Участников соревнований вновь собрали на поляне. Судейская коллегия сидела за столом, уставленным призами: пылесос, приемник, кофеварка, электробритва. Всем трактористам, независимо от результата – по триста рублей в конвертах. Старик-судья, командуя охрипшим голосом, опять выстроил трактористов в шеренгу. Молодые механизаторы толкали друг друга в бока, смеялись, старшие, вроде отца, потихоньку курили, переговаривались короткими фразами.
Тем временем старик скрипучим голосом читал по бумажке имена победителей.
Отец, пошарив по карманам, не нашел пачки сигарет, вздохнул, вытер ладонью пересохшие губы. Держа в ладони коробок спичек, отыскал взглядом Митю, улыбнулся короткой улыбкой. Митя обрадовался: такая улыбка дороже приза!
Отец ткнул рукой с зажатым коробком в сторону стола – транзистор наш!..
ОБЕД
Вскоре начальство разъехалось, лишь Тарас Перфилыч остался выпить с механизаторами, заявив, что хочет посидеть "с народом". Старый председатель собирается на пенсию, на душе у него тоскливо.
Трактористы, скинувшись по пятьдесят рублей, молча приняли начальника в свой круг. Тарас Перфилыч и сам не скупой – купил в автолавке литр водки и нес бутылки в обеих руках, шагал, по-утиному переваливаясь, споткнулся о муравьиную кочку. Очень горевал, что не может выпивать в прежнюю председательскую дозу, разве что пару стопок по привычке.
– А я? – воскликнул тихим голосом Батрак. Партийный деятель был огорчен: его забыли пригласить к закуске и выпивке, разложенной на газетах, и он ворчал под нос: – Этим пьяницам лишь бы заглотнуть скорее…
Разговаривать с Батраком Митя не любил. Съев пару пирожков с повидлом, взялся крутить ручку выигранного приемника, разносящего над поляной музыку. Он сразу полюбил этот приемник с крупными китайскими иероглифами. Дома два выигранных на других соревнованиях пылесоса, три электрических самовара. И приемники отцу дарили много раз, но коротка жизнь транзистора в руках деревенского пацана. И
Джон, сосед-дурачок, помогает. Как схватит радио своими лапищами, так обязательно сломает.

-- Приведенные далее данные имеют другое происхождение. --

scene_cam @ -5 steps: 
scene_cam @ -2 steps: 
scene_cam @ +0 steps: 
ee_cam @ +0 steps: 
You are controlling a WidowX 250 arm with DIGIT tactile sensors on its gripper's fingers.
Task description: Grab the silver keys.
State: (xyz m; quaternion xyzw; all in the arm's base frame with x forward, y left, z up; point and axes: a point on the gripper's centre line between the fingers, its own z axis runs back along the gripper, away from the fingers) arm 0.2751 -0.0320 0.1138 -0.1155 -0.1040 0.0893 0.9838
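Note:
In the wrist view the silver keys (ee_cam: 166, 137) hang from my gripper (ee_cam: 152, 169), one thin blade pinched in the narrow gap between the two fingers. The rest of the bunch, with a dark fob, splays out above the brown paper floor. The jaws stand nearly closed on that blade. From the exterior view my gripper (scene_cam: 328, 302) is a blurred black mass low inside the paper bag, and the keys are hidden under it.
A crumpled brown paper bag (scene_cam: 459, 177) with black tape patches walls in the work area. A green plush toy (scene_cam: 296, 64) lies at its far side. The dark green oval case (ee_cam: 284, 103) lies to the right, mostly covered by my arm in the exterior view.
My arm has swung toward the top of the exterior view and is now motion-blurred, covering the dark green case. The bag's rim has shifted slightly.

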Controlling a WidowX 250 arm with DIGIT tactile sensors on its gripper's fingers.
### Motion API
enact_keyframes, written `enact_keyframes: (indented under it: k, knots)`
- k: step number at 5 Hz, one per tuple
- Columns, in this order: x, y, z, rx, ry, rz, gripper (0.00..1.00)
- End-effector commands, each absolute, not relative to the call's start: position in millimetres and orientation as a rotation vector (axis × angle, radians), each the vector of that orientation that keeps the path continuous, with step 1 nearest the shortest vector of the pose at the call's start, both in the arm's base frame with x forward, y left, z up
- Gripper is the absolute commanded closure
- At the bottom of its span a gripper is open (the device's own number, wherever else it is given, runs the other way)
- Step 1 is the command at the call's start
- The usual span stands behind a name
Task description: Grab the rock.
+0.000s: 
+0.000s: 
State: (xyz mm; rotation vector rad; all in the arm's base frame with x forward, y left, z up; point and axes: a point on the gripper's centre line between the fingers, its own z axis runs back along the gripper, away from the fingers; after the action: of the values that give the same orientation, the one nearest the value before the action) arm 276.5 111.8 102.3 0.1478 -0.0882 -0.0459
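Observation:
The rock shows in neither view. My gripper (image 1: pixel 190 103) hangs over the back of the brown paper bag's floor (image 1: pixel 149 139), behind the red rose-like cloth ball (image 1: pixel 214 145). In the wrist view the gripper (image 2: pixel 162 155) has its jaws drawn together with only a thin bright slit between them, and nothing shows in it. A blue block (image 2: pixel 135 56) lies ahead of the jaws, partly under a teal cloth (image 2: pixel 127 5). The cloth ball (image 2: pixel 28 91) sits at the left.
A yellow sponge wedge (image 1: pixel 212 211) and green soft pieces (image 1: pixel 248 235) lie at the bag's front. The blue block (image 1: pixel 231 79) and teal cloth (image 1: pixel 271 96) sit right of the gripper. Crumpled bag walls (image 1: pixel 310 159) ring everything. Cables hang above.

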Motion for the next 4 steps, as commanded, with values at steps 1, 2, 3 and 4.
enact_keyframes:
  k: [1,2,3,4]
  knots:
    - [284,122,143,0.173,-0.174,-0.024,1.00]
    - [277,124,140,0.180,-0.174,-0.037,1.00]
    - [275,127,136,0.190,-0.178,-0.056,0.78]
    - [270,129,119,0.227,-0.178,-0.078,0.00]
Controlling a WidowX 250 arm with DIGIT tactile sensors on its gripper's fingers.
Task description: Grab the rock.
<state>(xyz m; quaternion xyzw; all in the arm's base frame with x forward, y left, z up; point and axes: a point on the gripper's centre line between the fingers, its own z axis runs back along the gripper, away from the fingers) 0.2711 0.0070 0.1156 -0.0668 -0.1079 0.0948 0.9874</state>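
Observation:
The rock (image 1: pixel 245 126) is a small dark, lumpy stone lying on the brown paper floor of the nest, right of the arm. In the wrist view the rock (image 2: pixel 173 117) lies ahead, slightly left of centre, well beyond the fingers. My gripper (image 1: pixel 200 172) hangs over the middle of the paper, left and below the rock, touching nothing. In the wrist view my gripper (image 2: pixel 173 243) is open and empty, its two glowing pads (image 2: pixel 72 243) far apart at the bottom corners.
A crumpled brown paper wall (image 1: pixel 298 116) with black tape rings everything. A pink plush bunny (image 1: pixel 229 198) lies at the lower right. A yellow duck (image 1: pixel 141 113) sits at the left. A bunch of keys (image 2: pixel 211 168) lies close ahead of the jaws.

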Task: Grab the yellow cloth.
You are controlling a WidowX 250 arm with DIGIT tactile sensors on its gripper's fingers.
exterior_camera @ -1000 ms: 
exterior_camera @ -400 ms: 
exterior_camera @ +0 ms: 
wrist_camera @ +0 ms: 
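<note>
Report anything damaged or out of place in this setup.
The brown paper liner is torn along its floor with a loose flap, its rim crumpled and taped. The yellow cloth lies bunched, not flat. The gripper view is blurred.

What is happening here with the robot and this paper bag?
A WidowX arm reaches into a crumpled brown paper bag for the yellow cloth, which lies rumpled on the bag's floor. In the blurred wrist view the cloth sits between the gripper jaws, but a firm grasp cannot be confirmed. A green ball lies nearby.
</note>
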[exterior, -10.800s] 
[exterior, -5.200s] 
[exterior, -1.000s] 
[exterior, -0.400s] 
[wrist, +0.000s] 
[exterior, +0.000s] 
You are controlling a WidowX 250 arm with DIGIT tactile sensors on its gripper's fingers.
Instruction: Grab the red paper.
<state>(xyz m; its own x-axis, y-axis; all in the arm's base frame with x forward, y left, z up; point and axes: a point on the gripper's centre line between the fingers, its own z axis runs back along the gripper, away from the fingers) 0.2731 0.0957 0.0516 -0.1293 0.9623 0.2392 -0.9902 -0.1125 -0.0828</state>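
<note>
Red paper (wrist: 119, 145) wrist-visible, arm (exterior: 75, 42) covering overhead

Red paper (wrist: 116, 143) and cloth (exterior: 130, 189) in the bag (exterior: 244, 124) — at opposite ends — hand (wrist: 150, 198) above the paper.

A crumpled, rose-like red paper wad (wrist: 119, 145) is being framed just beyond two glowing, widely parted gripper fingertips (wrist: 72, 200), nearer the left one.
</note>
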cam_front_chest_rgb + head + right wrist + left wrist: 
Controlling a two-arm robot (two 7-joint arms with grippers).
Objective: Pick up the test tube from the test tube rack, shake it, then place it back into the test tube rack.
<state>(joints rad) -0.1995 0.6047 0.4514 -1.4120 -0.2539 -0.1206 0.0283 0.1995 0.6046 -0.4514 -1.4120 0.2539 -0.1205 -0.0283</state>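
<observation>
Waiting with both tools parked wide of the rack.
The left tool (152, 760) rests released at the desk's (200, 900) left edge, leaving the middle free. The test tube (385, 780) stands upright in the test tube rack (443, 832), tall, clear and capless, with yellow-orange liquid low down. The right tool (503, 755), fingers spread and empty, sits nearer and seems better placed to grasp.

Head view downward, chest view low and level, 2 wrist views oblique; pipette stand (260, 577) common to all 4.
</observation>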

Кто-то из трактористов сжалился над Батраком, махнул рукой: иди сюда, многопартийность!.. Заодно пригласили дезертира Никишу.
Водку Никиша глотал жадно, хватал пальцами кильку из консервной банки, закусывал, бормотал что-то потерянным задыхающимся голосом.
Отец вяло жевал хлеб, макая его в ту же банку с консервами, трактористы к Керосину насчет "грамульки" не приставали, знали, что бесполезно.